Corpus-basedfuzzing in a pypaline
The minimumCI-scheme for phase-aging binary applications and web components:
1. For each PR- a short run (10-30 minutes) with regression corpus. Purpose: tocheck that the new code did not create regression over previouslyfound crashes
2. Nightly isa long campaign (4-8 hours) with advanced mutations (MOpt, CmpLog).Purpose: Search for New Bugs
3. Weekly -full phases with updated corpus (added from real API requests)

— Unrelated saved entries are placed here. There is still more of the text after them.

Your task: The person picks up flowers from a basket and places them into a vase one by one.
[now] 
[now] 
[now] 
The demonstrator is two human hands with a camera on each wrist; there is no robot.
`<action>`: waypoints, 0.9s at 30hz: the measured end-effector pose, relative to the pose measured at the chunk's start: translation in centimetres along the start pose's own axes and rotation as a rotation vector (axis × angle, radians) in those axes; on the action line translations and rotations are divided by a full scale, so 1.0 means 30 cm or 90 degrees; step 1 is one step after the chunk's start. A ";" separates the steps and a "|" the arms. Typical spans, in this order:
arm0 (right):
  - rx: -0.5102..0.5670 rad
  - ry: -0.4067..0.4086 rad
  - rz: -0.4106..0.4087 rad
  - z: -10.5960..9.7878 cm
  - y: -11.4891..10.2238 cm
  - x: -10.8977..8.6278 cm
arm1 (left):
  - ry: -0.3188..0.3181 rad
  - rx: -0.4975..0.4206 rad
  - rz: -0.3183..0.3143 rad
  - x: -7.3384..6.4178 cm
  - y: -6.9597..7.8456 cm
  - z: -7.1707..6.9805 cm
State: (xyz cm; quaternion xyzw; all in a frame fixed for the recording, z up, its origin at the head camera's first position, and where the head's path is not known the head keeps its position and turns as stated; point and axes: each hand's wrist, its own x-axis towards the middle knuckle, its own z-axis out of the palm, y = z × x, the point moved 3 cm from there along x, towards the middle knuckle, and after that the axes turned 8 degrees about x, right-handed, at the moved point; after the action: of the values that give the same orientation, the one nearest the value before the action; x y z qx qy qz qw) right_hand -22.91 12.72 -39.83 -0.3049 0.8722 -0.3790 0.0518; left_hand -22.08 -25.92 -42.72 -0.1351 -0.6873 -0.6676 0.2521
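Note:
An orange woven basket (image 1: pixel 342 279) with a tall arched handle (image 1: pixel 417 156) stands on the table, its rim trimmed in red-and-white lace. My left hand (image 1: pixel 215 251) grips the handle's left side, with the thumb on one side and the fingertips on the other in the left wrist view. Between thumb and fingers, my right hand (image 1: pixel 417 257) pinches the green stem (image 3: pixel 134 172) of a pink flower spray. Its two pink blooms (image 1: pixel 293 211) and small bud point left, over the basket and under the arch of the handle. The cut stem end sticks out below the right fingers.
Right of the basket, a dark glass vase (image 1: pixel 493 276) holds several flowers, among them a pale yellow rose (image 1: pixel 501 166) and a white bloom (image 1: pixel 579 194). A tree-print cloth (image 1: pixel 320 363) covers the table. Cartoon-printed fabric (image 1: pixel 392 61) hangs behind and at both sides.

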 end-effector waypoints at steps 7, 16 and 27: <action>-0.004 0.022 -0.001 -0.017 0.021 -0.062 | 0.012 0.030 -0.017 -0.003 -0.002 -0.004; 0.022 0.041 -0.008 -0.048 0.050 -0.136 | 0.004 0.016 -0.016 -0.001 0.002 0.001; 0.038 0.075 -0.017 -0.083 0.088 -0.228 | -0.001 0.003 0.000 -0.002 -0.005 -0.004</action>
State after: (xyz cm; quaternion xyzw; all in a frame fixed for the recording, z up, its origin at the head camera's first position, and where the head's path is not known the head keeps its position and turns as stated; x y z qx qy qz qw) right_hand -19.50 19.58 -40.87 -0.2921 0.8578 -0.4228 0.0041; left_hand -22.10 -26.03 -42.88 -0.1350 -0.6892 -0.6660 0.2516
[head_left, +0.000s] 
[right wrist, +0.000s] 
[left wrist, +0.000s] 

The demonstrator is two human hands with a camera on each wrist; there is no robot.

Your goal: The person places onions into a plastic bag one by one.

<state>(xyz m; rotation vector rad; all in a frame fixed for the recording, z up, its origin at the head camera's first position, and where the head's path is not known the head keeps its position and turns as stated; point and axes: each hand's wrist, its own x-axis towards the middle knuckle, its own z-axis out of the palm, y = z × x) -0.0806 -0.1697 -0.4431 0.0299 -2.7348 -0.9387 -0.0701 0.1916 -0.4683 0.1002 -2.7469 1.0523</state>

Google OSS-Fuzz isa free continuous phase-fazing infrastructure for open-sourceprojects. If you are a baseer library continent, integrationautomates phases, triage and notifications. For proprietary code -own pipleline through GitHub Actions or GitLab CI with AFL++ in aDocker container.
corpus Management
Corpus - whatdistinguishes effective phases from useless noise:
• Seedfrom production logs: real HTTP requests to API (with osphoçentolds)- the best start corpus for Fazking REST API
• Minimization: afl-cmin -i corpus/ -o corpus_min/ -- ./harnessfor AFL++,./fuzz_target -merge=1 corpus_merged corpus_rawfor LibFuzzer -Recuss duplicates by coverage
• Versionation: corpus is stored in Git LFS or CI artfacts. Loss of corpus betweenrun = loss of life of the fazzer
• Handmadeenrichment: empty lines, maximum longest input, unico, nulle bytes,boundary values. For web context: unkempt Content-Type, nested JSON100+, multipart with a million boundaries
Summary table ofapproaches to phase-singing web applications
From crash to CVE:workflow search 0-day vulnerabilities
Crash in theopen-source library is a potential 0-day if the library is used inproduction web applications. Process:
1.Verification - confirm crash on the latest stable version
2. Root causeanalysis - define CWE. Heap-buffer-overflow: CWE-122. Use-after-free:CWE-416. Null dereference: CWE-476. Integer overflow: CWE-190
3.Exploitability - WRITE primitive with controlled size = probable RCE.READ-only = information disclosure. Null dereference = DoS
4. Responsibledisclosure - report to the mainstreamer via security/ or GitHubSecurity Advisory. Standard deadline: 90 days
5. CVE request- via MITRE CVE form or GitHub CNA
6. PoC - afterthe release of the patch, the minimum playable example
Legal context:factorying open-source projects - legal activity. Fazing of otherpeople's production systems without permission - no. For a pentest,you need scope, for bug bounty - program, for research - own stand.